A medium ear of corn on the cob contains about 75 calories, making it one of the lighter starchy sides you can put on your plate. Beyond its modest calorie count, corn delivers a surprisingly broad mix of vitamins, minerals, fiber, and protective plant compounds.
Calories, Carbs, and Protein
That medium ear gives you roughly 75 calories and just one gram of fat. Most of the energy comes from carbohydrates, primarily natural sugars and starch, with a solid contribution of dietary fiber. You also get a meaningful amount of protein for a vegetable, making corn more filling than many other sides in its calorie range.
Corn is often lumped in with potatoes and rice as a “starchy” food, but its glycemic index tells a more nuanced story. Sweet corn scores a 52 on the glycemic index, which puts it in the low-GI category (anything under 55). A medium ear has a glycemic load of 15, meaning it raises blood sugar moderately. For comparison, cornflakes score 81 and popcorn lands at 65. So eating corn on the cob is a very different metabolic experience from eating processed corn products.
Key Vitamins and Minerals
A large ear of raw sweet corn provides about 386 milligrams of potassium, which is comparable to a small banana. That’s a useful contribution toward the daily target of around 2,600 to 3,400 milligrams. Potassium helps regulate fluid balance and supports normal blood pressure.
Corn is also a decent source of magnesium, with a large ear supplying roughly 53 milligrams. Most adults need between 310 and 420 milligrams daily, so one ear covers about 13 to 17 percent of that. Magnesium plays a role in muscle function, nerve signaling, and blood sugar regulation.
Folate is another standout. A large ear contains about 66 micrograms, roughly 16 percent of the daily recommendation for most adults. Folate is essential for cell division and DNA synthesis, which is why it’s especially important during pregnancy. Corn also provides small amounts of B6 and other B vitamins that support energy metabolism.
Yellow vs. White Corn
If you’ve ever wondered whether the color of your corn matters nutritionally, it does, at least in one important way. Yellow corn gets its color from carotenoids, including beta-carotene, which your body converts into vitamin A. White corn contains essentially no vitamin A. The deeper the yellow or orange color of the kernels, the higher the carotenoid content tends to be, though color alone isn’t a perfect predictor. For everyday nutrition, yellow corn gives you a small but real vitamin A advantage over white varieties.

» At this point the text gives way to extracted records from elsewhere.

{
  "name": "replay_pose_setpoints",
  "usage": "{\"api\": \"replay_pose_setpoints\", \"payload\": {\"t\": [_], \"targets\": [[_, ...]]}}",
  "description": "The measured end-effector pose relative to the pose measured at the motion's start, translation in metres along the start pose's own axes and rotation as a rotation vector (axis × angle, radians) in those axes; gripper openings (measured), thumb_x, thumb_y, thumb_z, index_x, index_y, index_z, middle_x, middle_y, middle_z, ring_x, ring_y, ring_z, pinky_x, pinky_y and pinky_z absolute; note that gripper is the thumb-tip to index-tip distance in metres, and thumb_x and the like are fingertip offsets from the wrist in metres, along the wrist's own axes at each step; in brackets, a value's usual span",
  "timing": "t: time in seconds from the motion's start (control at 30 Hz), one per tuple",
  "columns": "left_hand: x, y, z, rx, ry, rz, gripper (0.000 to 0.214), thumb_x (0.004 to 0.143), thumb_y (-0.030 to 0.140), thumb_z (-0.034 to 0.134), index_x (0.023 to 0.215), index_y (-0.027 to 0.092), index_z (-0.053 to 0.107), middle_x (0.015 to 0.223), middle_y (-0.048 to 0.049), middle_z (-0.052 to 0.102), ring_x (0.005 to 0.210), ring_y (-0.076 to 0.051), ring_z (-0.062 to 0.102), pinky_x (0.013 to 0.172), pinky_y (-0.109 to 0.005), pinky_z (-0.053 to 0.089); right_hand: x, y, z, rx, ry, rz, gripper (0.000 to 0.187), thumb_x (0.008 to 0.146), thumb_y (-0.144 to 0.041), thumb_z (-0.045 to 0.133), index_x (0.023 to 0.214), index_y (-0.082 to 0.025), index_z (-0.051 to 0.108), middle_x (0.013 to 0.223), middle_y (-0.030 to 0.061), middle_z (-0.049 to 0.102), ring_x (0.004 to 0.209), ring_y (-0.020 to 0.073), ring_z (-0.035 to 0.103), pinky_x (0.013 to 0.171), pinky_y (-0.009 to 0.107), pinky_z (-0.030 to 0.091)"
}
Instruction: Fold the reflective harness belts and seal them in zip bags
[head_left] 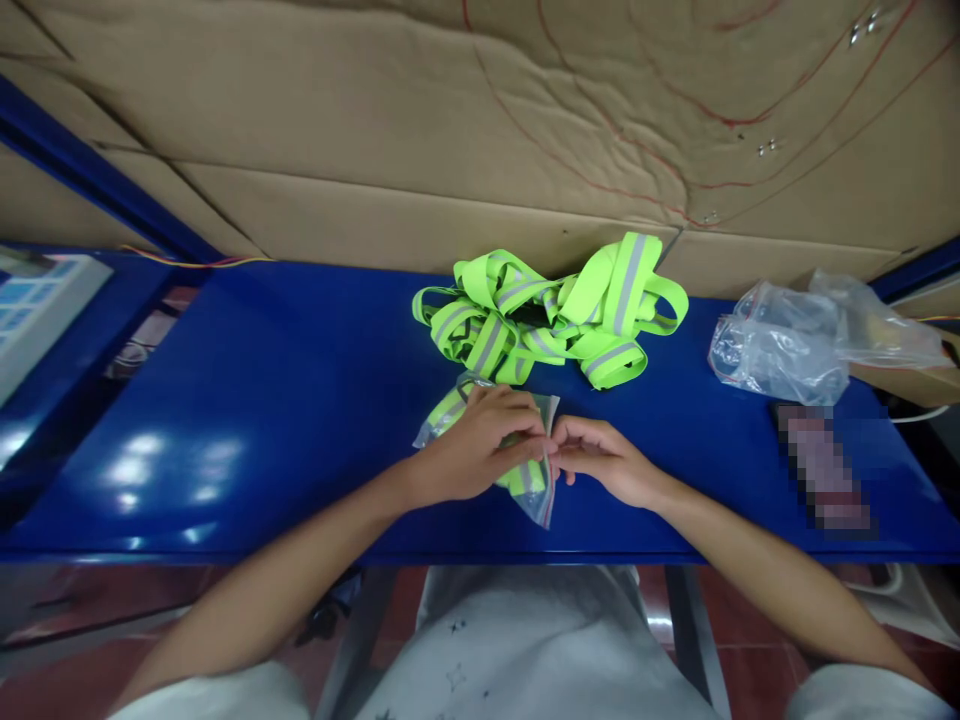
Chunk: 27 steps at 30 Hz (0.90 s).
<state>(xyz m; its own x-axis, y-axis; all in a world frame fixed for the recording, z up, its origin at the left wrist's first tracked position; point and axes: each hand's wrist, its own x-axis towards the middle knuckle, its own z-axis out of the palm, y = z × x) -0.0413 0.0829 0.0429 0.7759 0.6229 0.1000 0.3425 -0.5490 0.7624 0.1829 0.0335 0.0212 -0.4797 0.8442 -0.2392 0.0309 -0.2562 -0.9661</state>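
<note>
We have both hands on a clear zip bag (pixel 541 508), which lies at the near part of the blue counter (pixel 300 400), right in front of our body. Inside it shows a folded neon-yellow reflective strap (pixel 521 482), its grey stripe visible through the plastic. Our left hand (pixel 499 440) lies across the top of the bag, thumb and fingers gripping the plastic close to the red-lined edge. Our right hand (pixel 598 458) pinches that same edge between thumb and fingers, meeting the left at its middle.

The step in hand looks like working the edge; whether its two sides are parted or pressed together there, we cannot tell. To do it well, we should let the left palm rest lightly, so the strap lies flat and does not bulge toward the mouth. A fingertip pinch on the right suits such thin film; a hard tug could crease the edge or skew it. We should also mind that no webbing sits across the red line. The loose pile of reflective straps (pixel 487 345) lies just beyond the bag, so our knuckles need a little care there.
</note>
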Motion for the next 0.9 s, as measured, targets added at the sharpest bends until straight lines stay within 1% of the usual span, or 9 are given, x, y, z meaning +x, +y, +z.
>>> {"api": "replay_pose_setpoints", "payload": {"t": [0.07, 0.17, 0.27, 0.33, 0.43, 0.57, 0.7, 0.83, 0.9], "targets": [[0.000, 0.000, 0.001, -0.029, 0.020, -0.015, 0.033, 0.106, 0.039, 0.053, 0.083, 0.018, 0.065, 0.087, 0.0004, 0.061, 0.090, -0.017, 0.053, 0.087, -0.034, 0.031, 0.002, 0.000, -0.001, 0.002, 0.018, -0.013, 0.028, 0.093, -0.042, 0.072, 0.085, -0.016, 0.063, 0.076, 0.0010, 0.068, 0.065, 0.0105, 0.062, 0.059, 0.022, 0.050], [0.000, 0.000, 0.004, 0.104, 0.071, -0.012, 0.035, 0.104, 0.041, 0.056, 0.080, 0.018, 0.066, 0.087, 0.0000, 0.062, 0.090, -0.018, 0.053, 0.088, -0.036, 0.030, 0.004, 0.000, -0.002, 0.006, -0.004, -0.024, 0.032, 0.092, -0.046, 0.073, 0.086, -0.016, 0.063, 0.078, 0.0017, 0.069, 0.065, 0.0106, 0.063, 0.060, 0.023, 0.054], [-0.001, -0.001, 0.010, 0.195, 0.063, 0.016, 0.031, 0.094, 0.049, 0.070, 0.081, 0.021, 0.070, 0.089, 0.0003, 0.063, 0.093, -0.019, 0.054, 0.090, -0.038, 0.028, 0.007, 0.001, -0.002, 0.027, -0.020, 0.029, 0.035, 0.091, -0.050, 0.073, 0.088, -0.015, 0.064, 0.078, 0.0019, 0.069, 0.065, 0.0113, 0.065, 0.060, 0.024, 0.056], [-0.001, -0.003, 0.013, 0.222, 0.060, 0.022, 0.028, 0.088, 0.050, 0.078, 0.083, 0.023, 0.072, 0.091, 0.0008, 0.065, 0.096, -0.021, 0.055, 0.092, -0.039, 0.028, 0.008, 0.002, -0.003, 0.039, 0.000, 0.063, 0.037, 0.092, -0.052, 0.071, 0.089, -0.015, 0.065, 0.077, 0.0018, 0.068, 0.063, 0.0110, 0.065, 0.058, 0.024, 0.056], [-0.002, -0.006, 0.015, 0.259, 0.053, 0.020, 0.023, 0.090, 0.046, 0.077, 0.086, 0.023, 0.073, 0.093, 0.0007, 0.066, 0.099, -0.021, 0.055, 0.092, -0.039, 0.027, 0.009, 0.004, -0.006, 0.019, 0.017, 0.058, 0.038, 0.093, -0.052, 0.070, 0.090, -0.015, 0.065, 0.079, 0.0026, 0.069, 0.063, 0.0103, 0.064, 0.058, 0.023, 0.056], [-0.002, -0.006, 0.011, 0.245, -0.016, 0.021, 0.019, 0.095, 0.042, 0.071, 0.090, 0.023, 0.073, 0.095, 0.0001, 0.065, 0.098, -0.021, 0.053, 0.090, -0.040, 0.027, 0.007, 0.006, -0.006, -0.030, 0.015, 0.051, 0.041, 0.091, -0.055, 0.071, 0.089, -0.015, 0.063, 0.079, 0.0029, 0.069, 0.065, 0.0110, 0.063, 0.056, 0.022, 0.054], [-0.001, -0.001, 0.008, 0.236, -0.048, -0.007, 0.013, 0.097, 0.030, 0.067, 0.089, 0.021, 0.070, 0.095, -0.0004, 0.064, 0.097, -0.021, 0.052, 0.089, -0.040, 0.027, 0.003, 0.004, -0.003, -0.274, 0.094, -0.036, 0.035, 0.091, -0.050, 0.072, 0.089, -0.017, 0.064, 0.076, 0.0000, 0.065, 0.067, 0.0101, 0.059, 0.053, 0.018, 0.046], [-0.001, 0.007, 0.009, 0.182, 0.009, -0.077, 0.013, 0.096, 0.025, 0.065, 0.084, 0.019, 0.065, 0.090, 0.0006, 0.062, 0.095, -0.021, 0.051, 0.089, -0.040, 0.026, -0.003, -0.005, -0.002, -0.536, 0.079, -0.155, 0.027, 0.101, -0.039, 0.058, 0.086, -0.017, 0.063, 0.069, -0.0037, 0.060, 0.060, 0.0063, 0.052, 0.056, 0.019, 0.038], [0.000, 0.009, 0.011, 0.140, 0.030, -0.104, 0.013, 0.095, 0.022, 0.063, 0.083, 0.019, 0.063, 0.088, 0.0009, 0.061, 0.095, -0.020, 0.050, 0.090, -0.040, 0.026, -0.005, -0.009, 0.000, -0.630, 0.104, -0.181, 0.025, 0.101, -0.034, 0.056, 0.083, -0.018, 0.059, 0.067, -0.0051, 0.057, 0.057, 0.0055, 0.048, 0.057, 0.020, 0.034]]}}
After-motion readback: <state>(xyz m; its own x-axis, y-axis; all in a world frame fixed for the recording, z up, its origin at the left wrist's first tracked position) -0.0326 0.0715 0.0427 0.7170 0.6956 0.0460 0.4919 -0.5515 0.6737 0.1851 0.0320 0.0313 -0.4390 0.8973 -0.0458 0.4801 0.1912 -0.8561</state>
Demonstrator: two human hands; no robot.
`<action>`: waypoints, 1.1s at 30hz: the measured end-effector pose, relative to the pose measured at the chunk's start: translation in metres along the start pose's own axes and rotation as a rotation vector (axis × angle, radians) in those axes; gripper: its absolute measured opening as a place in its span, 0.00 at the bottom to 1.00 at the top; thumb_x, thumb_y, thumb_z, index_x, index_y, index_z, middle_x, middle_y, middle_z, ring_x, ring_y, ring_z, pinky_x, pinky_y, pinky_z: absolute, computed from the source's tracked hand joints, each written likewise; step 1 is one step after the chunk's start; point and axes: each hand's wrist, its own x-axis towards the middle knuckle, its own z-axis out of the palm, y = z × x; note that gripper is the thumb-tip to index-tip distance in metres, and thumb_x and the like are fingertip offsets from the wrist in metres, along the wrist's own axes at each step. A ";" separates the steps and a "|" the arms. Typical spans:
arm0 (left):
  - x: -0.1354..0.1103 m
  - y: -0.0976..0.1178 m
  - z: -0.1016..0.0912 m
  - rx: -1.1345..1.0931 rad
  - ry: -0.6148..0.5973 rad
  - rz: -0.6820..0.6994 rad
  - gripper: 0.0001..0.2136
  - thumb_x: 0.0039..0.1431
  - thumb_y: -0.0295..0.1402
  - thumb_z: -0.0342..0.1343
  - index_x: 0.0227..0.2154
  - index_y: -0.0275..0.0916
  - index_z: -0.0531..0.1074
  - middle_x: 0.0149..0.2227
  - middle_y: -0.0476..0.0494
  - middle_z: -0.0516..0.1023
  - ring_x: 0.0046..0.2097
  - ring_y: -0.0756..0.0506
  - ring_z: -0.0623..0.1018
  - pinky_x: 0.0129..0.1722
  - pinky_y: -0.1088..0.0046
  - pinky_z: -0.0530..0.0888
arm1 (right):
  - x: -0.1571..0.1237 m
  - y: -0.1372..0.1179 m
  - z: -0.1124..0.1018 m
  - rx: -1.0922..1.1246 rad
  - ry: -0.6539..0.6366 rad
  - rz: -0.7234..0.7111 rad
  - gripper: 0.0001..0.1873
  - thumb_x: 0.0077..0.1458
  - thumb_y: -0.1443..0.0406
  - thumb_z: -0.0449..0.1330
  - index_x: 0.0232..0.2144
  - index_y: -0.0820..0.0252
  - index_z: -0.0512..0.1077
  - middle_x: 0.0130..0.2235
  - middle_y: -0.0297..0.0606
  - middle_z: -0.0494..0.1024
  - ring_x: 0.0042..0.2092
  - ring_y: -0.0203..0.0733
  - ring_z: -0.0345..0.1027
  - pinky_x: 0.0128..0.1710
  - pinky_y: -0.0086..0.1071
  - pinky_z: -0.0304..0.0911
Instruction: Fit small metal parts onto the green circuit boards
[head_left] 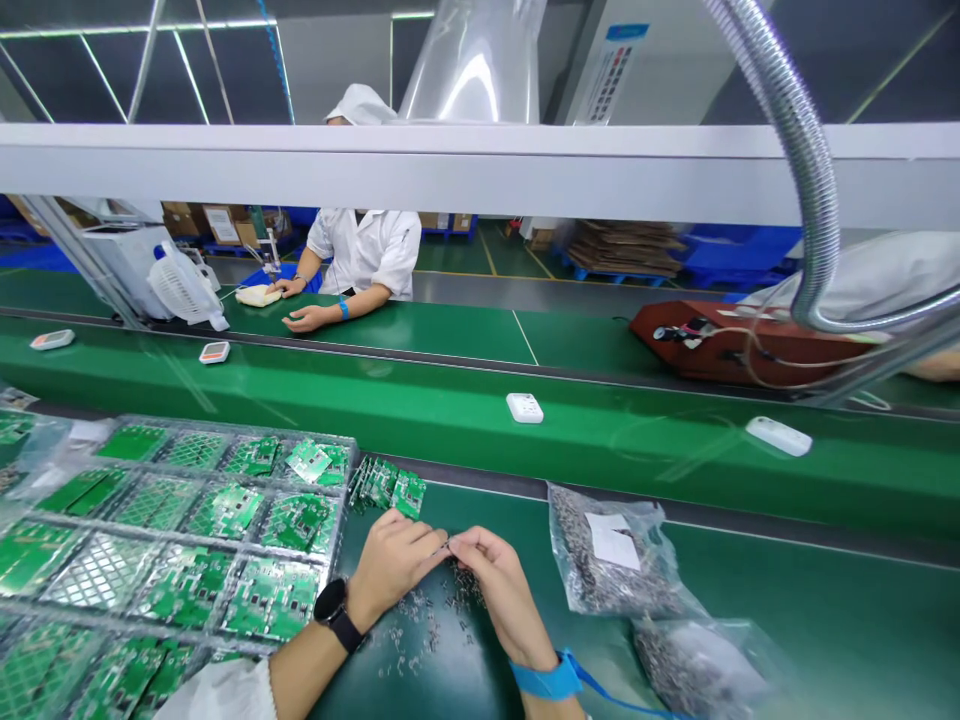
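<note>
Over the green tabletop, my left hand (397,562) and my right hand (493,578) meet at the fingertips, both pinched closed. A thin dark sliver (448,545) shows between them; its kind is too small to tell, and my fingers hide most of it. Under and in front of my hands lie many loose small metal parts (427,625), strewn on the table. Just beyond my left hand, several green circuit boards (390,484) stand and lean in a row. A black watch is on my left wrist, a blue wrist strap (546,680) with a cord on my right.
At left, a clear compartment tray (105,525) holds many circuit boards. To the right lie two plastic bags of small metal parts, one farther (611,555) and one nearer (694,665). A green ledge (420,405) carries small white devices. A co-worker (364,255) sits across.
</note>
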 end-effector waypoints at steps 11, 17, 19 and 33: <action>0.000 -0.001 -0.003 -0.024 -0.025 -0.020 0.15 0.75 0.35 0.50 0.33 0.42 0.77 0.32 0.48 0.83 0.32 0.48 0.78 0.36 0.66 0.64 | 0.000 0.005 0.004 0.049 -0.005 -0.043 0.21 0.48 0.48 0.74 0.27 0.58 0.78 0.29 0.34 0.76 0.34 0.42 0.66 0.38 0.34 0.61; 0.000 0.000 -0.004 -0.052 -0.006 -0.077 0.12 0.74 0.35 0.51 0.37 0.43 0.79 0.35 0.46 0.84 0.35 0.47 0.80 0.37 0.66 0.66 | -0.001 0.004 0.008 0.030 0.007 -0.097 0.20 0.50 0.47 0.73 0.31 0.57 0.79 0.31 0.36 0.77 0.37 0.45 0.69 0.39 0.35 0.64; 0.000 0.001 -0.004 -0.037 -0.006 -0.066 0.12 0.74 0.35 0.51 0.37 0.43 0.79 0.35 0.46 0.85 0.35 0.47 0.80 0.37 0.66 0.65 | -0.001 0.005 0.008 0.030 0.006 -0.103 0.20 0.50 0.47 0.73 0.30 0.57 0.79 0.31 0.35 0.77 0.36 0.44 0.68 0.39 0.34 0.64; 0.003 0.002 -0.007 -0.180 0.021 -0.171 0.11 0.72 0.36 0.54 0.37 0.43 0.80 0.35 0.46 0.85 0.35 0.47 0.81 0.39 0.67 0.68 | 0.001 0.010 0.008 -0.019 0.028 -0.139 0.22 0.53 0.45 0.71 0.32 0.58 0.77 0.31 0.35 0.76 0.34 0.43 0.67 0.35 0.33 0.63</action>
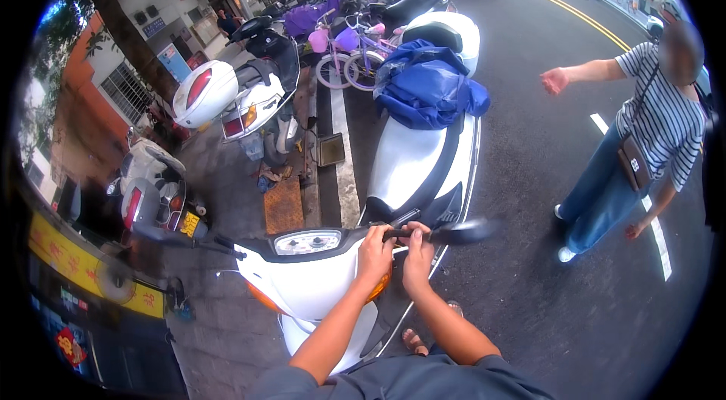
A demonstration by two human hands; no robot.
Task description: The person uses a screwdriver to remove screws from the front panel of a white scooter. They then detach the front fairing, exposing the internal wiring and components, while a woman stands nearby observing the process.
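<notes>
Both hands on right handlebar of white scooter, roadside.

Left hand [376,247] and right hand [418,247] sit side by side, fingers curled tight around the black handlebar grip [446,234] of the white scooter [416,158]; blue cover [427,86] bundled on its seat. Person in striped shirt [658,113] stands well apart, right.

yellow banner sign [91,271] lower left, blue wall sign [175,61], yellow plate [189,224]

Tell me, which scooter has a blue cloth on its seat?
The white scooter that both hands grip by the handlebar; a blue cloth lies bunched on its seat. The other scooters' seats have none.
</notes>
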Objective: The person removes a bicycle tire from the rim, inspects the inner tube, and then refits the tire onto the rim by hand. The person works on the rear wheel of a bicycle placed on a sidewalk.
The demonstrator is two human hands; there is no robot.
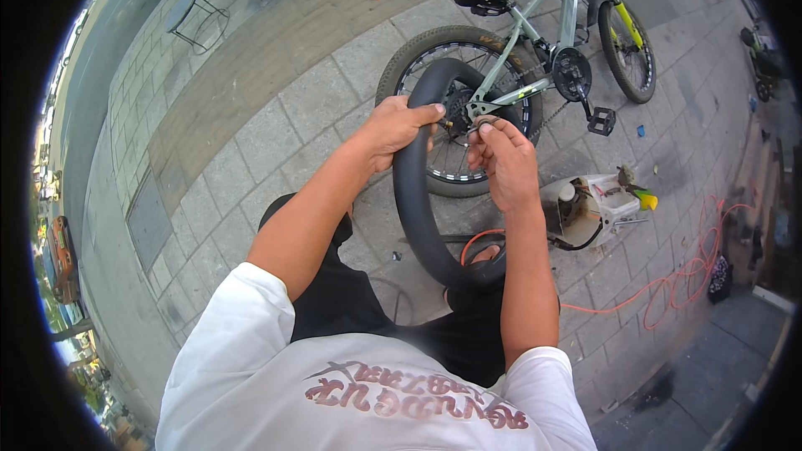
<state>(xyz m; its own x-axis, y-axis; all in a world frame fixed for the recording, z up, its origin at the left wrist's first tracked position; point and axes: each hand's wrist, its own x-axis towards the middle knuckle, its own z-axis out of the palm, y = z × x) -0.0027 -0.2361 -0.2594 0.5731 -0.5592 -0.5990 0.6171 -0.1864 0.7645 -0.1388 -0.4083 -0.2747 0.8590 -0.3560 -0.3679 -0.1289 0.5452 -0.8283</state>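
Note:
A fat black inner tube (412,194), puffed up with air, stands upright in front of me as a large ring. My left hand (403,128) is wrapped round its upper left side, thumb lying across the rubber. From the tube's inner side a small brass-coloured valve (449,124) sticks out toward the right. My right hand (505,157) is just right of the valve, its thumb and fingertips pinched on a small dark piece that is too small to name. Behind the tube stands a pale green bicycle (524,29); the tube hides part of its rear wheel (404,58).
Right of my right forearm sits a cut-open whitish container (591,210) with tools in it and something yellow at its end. An orange hose (681,271) coils over the paving to the right. A round stool (182,12) stands far left, near the road.

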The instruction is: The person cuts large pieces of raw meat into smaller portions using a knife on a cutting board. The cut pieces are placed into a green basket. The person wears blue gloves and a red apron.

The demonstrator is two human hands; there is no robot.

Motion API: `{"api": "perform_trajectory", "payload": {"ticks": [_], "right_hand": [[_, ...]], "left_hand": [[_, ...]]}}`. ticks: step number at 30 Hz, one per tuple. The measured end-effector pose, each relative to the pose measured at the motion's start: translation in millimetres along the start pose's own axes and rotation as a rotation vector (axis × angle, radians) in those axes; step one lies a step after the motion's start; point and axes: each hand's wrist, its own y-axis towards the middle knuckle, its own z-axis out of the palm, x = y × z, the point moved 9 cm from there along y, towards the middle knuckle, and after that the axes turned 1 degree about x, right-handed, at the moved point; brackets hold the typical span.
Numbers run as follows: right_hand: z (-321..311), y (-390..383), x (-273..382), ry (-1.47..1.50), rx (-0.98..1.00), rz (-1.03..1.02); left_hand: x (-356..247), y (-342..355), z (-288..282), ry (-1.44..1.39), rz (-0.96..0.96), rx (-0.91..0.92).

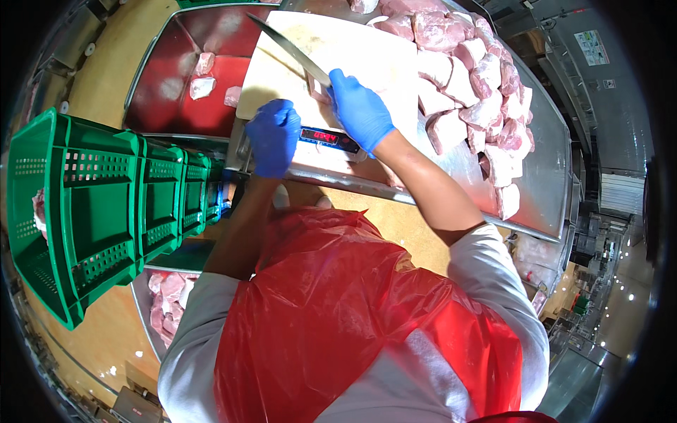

Lutein, Zeaxanthin, and Eye Health
Sweet corn is one of the better vegetable sources of lutein and zeaxanthin, two pigments that concentrate in the retina and help protect against age-related damage from light exposure. A cup of frozen corn kernels (boiled and drained) contains about 1,129 micrograms of combined lutein and zeaxanthin. Canned corn retains even more, with vacuum-packed corn reaching about 2,194 micrograms per cup. These aren’t massive amounts compared to leafy greens like kale or spinach, but corn is an easy, palatable way to add these compounds to your diet regularly.
How Cooking Affects the Nutrition
Cooking corn changes its nutritional profile, and the method matters more than you might expect. Heat breaks down certain antioxidant compounds, including ferulic acid and other phenolics that are naturally abundant in corn. Research on cooked corn found that boiling cut kernels caused the largest drop in antioxidant activity, around 57 percent. Boiling whole ears fared somewhat better, with a 46 percent decline. Steaming preserved the most: steaming whole ears reduced antioxidant activity by only about 20 percent.
The practical takeaway is simple. If you want to preserve the most antioxidants, steam your corn on the cob rather than boiling it, and keep the ear whole rather than cutting the kernels off first. Boiling loose kernels creates the most surface area for nutrients to leach into the water. That said, cooking also makes corn easier to digest and can improve the availability of certain other nutrients, so raw isn’t necessarily better overall.
Where Corn Fits in Your Diet
Corn sometimes gets dismissed as “empty” calories or criticized for being too starchy. The numbers don’t support that. At 75 calories per ear with fiber, potassium, magnesium, folate, and eye-protective pigments, corn on the cob holds its own against most vegetables. Its low glycemic index means it won’t spike blood sugar the way refined corn products do. And because it’s naturally sweet and satisfying, it can easily replace higher-calorie sides without feeling like a sacrifice.
One ear won’t single-handedly meet your daily needs for any nutrient, but that’s true of almost every whole food. Corn’s real value is in the breadth of what it delivers for so few calories, especially when you choose yellow varieties and cook them gently.